## TASK TO COMPLETE:
Find every line of the listing below where "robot" appears, and copy it.

## DATA TO PROCESS:
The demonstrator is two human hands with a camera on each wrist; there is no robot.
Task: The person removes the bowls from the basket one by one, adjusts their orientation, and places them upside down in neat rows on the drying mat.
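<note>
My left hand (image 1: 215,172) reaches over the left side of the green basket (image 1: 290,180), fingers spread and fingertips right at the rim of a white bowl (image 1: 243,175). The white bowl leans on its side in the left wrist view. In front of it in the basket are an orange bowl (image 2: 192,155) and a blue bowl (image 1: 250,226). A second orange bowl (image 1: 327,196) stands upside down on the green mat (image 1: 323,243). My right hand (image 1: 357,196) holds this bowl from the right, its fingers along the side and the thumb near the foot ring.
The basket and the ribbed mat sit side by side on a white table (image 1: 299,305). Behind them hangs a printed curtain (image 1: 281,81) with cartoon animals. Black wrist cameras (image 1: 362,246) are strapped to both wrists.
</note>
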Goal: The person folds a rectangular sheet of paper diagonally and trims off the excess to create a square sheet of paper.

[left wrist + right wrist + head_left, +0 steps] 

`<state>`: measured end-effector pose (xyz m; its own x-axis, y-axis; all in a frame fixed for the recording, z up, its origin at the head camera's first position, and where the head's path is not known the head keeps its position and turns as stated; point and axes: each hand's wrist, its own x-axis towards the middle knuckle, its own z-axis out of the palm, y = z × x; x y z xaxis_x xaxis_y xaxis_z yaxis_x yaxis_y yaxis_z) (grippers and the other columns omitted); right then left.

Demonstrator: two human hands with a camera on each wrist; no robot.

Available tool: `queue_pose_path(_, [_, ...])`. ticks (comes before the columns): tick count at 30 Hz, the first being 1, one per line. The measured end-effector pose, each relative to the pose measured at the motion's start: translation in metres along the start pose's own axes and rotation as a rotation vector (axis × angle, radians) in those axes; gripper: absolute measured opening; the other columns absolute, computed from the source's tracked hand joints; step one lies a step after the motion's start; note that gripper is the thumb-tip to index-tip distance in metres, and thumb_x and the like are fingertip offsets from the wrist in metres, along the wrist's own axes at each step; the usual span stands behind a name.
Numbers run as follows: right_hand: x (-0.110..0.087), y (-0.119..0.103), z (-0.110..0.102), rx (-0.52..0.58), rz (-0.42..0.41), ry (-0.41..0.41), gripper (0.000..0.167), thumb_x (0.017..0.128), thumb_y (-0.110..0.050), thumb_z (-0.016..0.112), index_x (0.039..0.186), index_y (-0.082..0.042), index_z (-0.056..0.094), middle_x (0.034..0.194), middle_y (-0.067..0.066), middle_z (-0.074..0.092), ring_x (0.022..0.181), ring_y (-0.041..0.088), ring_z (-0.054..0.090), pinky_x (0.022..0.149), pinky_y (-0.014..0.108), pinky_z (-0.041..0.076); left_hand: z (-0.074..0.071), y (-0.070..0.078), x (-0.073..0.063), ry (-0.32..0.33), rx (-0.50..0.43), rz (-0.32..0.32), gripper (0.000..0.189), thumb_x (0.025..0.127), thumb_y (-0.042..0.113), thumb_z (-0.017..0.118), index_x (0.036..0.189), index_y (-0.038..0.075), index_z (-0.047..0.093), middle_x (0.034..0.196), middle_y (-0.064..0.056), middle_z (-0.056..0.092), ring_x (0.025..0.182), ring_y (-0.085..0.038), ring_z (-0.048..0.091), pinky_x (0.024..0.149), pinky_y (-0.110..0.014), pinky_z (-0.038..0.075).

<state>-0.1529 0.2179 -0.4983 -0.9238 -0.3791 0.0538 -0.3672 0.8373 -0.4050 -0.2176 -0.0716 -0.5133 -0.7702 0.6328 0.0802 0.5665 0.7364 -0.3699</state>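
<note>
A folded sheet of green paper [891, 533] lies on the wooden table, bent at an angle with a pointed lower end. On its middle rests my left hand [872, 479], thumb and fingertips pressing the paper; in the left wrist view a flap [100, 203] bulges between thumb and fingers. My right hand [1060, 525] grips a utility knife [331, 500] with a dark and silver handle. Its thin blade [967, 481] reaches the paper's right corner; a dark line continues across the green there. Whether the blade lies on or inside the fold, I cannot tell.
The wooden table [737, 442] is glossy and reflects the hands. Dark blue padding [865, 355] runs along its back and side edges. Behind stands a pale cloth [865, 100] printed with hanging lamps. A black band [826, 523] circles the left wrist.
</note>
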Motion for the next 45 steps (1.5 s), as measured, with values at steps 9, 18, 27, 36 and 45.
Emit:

## SOLUTION TO THE EXERCISE:
The demonstrator is two human hands with a camera on each wrist; there is no robot.
Demonstrator: two human hands with a camera on each wrist; no robot.

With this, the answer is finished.